**** GIVEN MATERIAL ****
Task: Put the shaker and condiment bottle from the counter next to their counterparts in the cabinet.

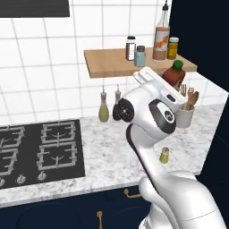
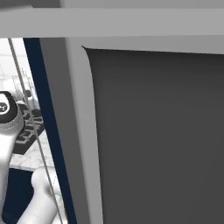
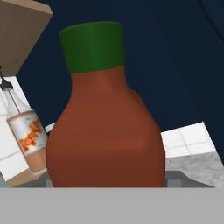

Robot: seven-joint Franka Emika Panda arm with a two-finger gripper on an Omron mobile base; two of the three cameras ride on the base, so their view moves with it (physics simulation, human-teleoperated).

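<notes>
The wooden cabinet (image 1: 116, 62) on the wall holds the clear bottle (image 1: 161, 38) and small shakers (image 1: 140, 56). The red condiment bottle (image 1: 174, 75) is lifted beside its front edge, pinched in the gripper (image 1: 166, 80). The tiny shaker (image 1: 164, 155) stands on the counter (image 1: 112, 152)

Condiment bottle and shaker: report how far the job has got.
Done: neither is on the cabinet yet. In hand: the condiment bottle is gripped, raised at the shelf's right end near the orange-label bottle. Left: setting it down, then the shaker, on the counter.
</notes>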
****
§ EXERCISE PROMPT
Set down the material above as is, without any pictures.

§ SOLVED EXERCISE
Task: Put the shaker and condiment bottle from the counter next to their counterparts in the cabinet.


Robot: seven-joint Franka Emika Panda arm with a two-finger gripper on an Omron mobile base; two of the three cameras ride on the base, so their view moves with it (physics simulation, human-teleoperated).

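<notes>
The wooden cabinet (image 1: 116, 62) on the wall holds the clear bottle (image 1: 161, 38) and small shakers (image 1: 140, 56). The red condiment bottle (image 1: 174, 75) is lifted beside its front edge, pinched in the gripper (image 1: 166, 80). The tiny shaker (image 1: 164, 155) stands on the counter (image 1: 112, 152)

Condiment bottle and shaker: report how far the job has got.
Done: neither is on the cabinet yet. In hand: the condiment bottle is gripped, raised at the shelf's right end near the orange-label bottle. Left: setting it down, then the shaker, on the counter.
</notes>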

No more output remains.